Continuing on a theme of what makes a successful CRM implementation, I spoke recently with Sage UK & Ireland's (UKI) Principal CRM Consultant, Jonathan Jack, about how he works with customers.
[David Beard, CRM Principal, Sage CRM] Talk to me about when you first meet a customer & how you build the relationship?
[Jonathan Jack, Principal CRM Consultant, Sage UK & Ireland] In an ideal world I’m introduced to the customer as part of the buying process (i.e. as early as possible). Before I walk into that meeting, I try to gather as much information as I can - looking at the customer's web site, researching their industry, reviewing what I we done for customers in similar industries, and more. It's important I gain an understanding of what "sort of CRM thinking" might be of use to them - now & in the future. I also look into what other systems may be involved e.g. finance, shipping, lead management, etc. and consider how we might look to include them into the project.

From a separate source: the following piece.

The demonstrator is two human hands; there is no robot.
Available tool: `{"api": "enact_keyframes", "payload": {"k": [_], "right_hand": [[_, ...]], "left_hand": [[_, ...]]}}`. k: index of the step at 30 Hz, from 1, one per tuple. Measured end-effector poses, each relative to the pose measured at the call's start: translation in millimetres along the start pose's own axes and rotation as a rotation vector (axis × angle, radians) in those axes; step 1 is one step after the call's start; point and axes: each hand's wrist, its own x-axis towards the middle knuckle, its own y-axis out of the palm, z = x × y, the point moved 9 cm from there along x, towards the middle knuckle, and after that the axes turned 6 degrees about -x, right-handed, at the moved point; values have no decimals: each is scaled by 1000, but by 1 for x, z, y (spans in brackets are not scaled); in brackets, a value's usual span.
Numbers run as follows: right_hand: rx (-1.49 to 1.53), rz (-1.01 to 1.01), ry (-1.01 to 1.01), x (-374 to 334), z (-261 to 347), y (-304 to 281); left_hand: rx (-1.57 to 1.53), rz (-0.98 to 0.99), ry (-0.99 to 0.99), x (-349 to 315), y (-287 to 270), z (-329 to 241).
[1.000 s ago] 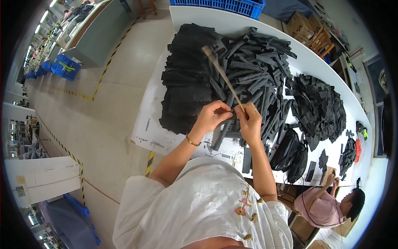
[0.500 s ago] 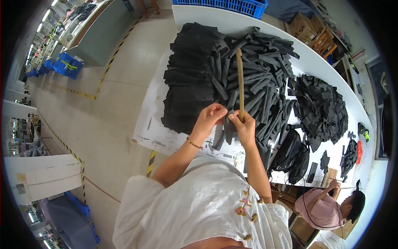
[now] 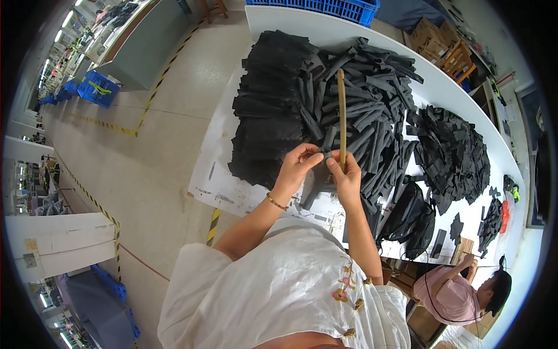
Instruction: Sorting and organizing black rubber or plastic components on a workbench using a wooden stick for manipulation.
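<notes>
My left hand (image 3: 296, 167) pinches a dark fabric strip (image 3: 312, 196) between thumb and fingers, and its lower end hangs toward the table. Close beside it, my right hand (image 3: 347, 179) is closed on the same strip with its thumb and forefinger. A long, thin wooden stick (image 3: 342, 110) stands up out of the right hand, its lower end hidden among the fingers. Just past my hands lies a heap of rolled or folded dark strips (image 3: 372, 107). To its left, dark fabric pieces (image 3: 267, 104) are laid in overlapping rows.
The white table (image 3: 218, 189) has a raised rim along its far side. Another dark fabric pile (image 3: 450, 154) and a black bag (image 3: 404, 215) lie to the right. Beyond the rim stands a blue crate (image 3: 343, 9). A person in pink (image 3: 450, 294) sits at the lower right.
My two hands have drawn closer together around the strip, the left fingers shifting on it. The stick stays upright in my right hand. The whole view has shifted slightly.
</notes>
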Motion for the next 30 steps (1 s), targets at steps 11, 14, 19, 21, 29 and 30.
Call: {"api": "enact_keyframes", "payload": {"k": [11, 14, 19, 21, 29, 30], "right_hand": [[-74, 50, -186, 29, 35, -7], [220, -21, 33, 32, 28, -4], [284, -69, 132, 33, 0, 1], [-64, -60, -4, 36, 6, 0], [-36, 37, -11, 15, 13, 13], [-36, 40, -8, 12, 6, 10]], "left_hand": [[454, 248, -87, -7, 15, 3], [556, 261, -16, -12, 18, 1], [739, 346, 37, -7, 25, -9], [443, 287, 12, -3, 24, -12], [36, 114, -124, 12, 1, 10], [-92, 35, -103, 16, -9, 13]]}}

And, if available, I also read previous documentation like Requests for Information (RFI or RFP) documents though, to be honest unless they’ve been written by someone who understands the business potential of CRM, they tend to be quite narrow in their thinking.
[David Beard] What matters most to you in a first meeting?
[Jonathan Jack] It's important to me, even as someone charged with technical delivery of the Sage CRM product, that I understand the business case - benefits, measures, budget, timescale, etc. I also like to know about the people involved - who are the ones that see the bigger picture, as well as those who perhaps are "unwilling participants" in the project or perhaps don't full appreciate the benefits it could bring to them. And, as more & more projects cover multiple geographies, it is critical to understand the cultures you’re dealing with - different conversational styles, different approaches to meetings, etc.
[David Beard] Who do you have these "opening conversations" with?
[Jonathan Jack] My initial conversation is usually focused around the overall business case / strategic drivers (versus features & functionality). So, I typically start talking with "Heads of" people - either business owners or departmental leaders. I speak about how we deliver in line with their strategic needs & that we’re looking to build confidence & trust. It's critical our customers know that we have the "know how" to deliver the system they are signed up for and that we’re flexible in how we do this. This "conversation leveling" helps understand what’s important & how the system is viewed in helping them meet their strategic aims. Importantly, too, we are looking for disconnects between our understanding based on what’s been written & what they’re telling us when we are in front of the company's people. We make sure that we "play back" answers to the questions we pose about the business so we understand what’s important & where we think there may be challenges.
[David Beard] How do you talk about the value of CRM (& integrating it to accounts)?
[Jonathan Jack] It varies with every customer, of course, but I'd say it's one of two approaches:
- You meet a new customer & understand more of what they want - I pitch delivery ideas & approaches to them based on their own business case, perhaps highlighting some extra things as we go through "their story" together.
- You’re pitching new ideas to an existing customer with whom you’ve built a relationship BUT you need to expand their knowledge about what the system can do and where it might benefit the business. This is usually part of, and driven by, good account management.
[David Beard] Do you approach the idea of having return on investment (ROI) discussions with customers?
[Jonathan Jack] Yes and No. I expect the sales process to have flushed out any relevant ROI figures with the customer as part of any business case development. As a ‘consultant’, I can talk to the business from the end user’s perspective to build trust. An example conversation could be "talk me through your current renewals process" & showing them how Sage CRM could help that process. I like to let the customer draw their own conclusions on that ROI story - I simply guide that process as a "trusted advisor."
[David Beard] What advice would you give to Sage partners who want to do more with CRM?
[Jonathan Jack] Start with a good account management process, one that focuses on benefits & long term evolution of their Business Management System. Start that thinking with the customers you know well & that trust you to help them. Aim to have frank & open conversations about business issues that are causing them problems & look to quantify those issues to start a discussion about potential solutions.
My thanks to Jonathan & his team for sharing his worldview with me and, thus, to you.